• [DATA BELOW]:
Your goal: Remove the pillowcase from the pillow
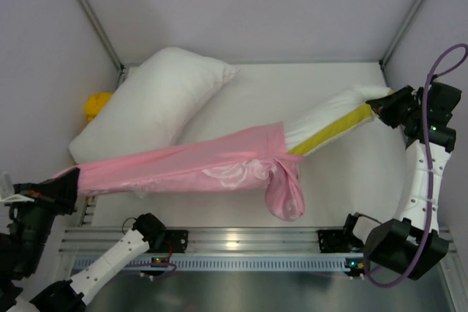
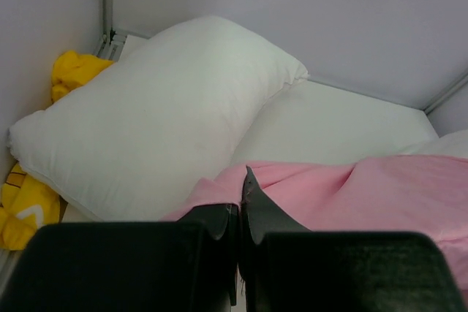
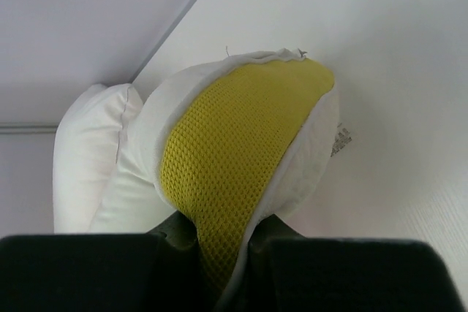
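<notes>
The pink pillowcase stretches across the table from the left edge to the middle, bunched at its right end. My left gripper is shut on its left end, and pink fabric runs away from the closed jaws in the left wrist view. The pillow, white with a yellow band, sticks out of the case toward the right. My right gripper is shut on its far right end; the yellow mesh band is pinched between the jaws in the right wrist view.
A plain white pillow lies at the back left, also in the left wrist view. A yellow cloth sits in the back left corner beside it. White walls and metal posts enclose the table. An aluminium rail runs along the near edge.
</notes>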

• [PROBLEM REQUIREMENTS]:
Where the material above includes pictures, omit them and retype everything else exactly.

• [PROBLEM SOLUTION]:
Your goal: Remove the pillowcase from the pillow
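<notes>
The pink pillowcase stretches across the table from the left edge to the middle, bunched at its right end. My left gripper is shut on its left end, and pink fabric runs away from the closed jaws in the left wrist view. The pillow, white with a yellow band, sticks out of the case toward the right. My right gripper is shut on its far right end; the yellow mesh band is pinched between the jaws in the right wrist view.
A plain white pillow lies at the back left, also in the left wrist view. A yellow cloth sits in the back left corner beside it. White walls and metal posts enclose the table. An aluminium rail runs along the near edge.
</notes>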

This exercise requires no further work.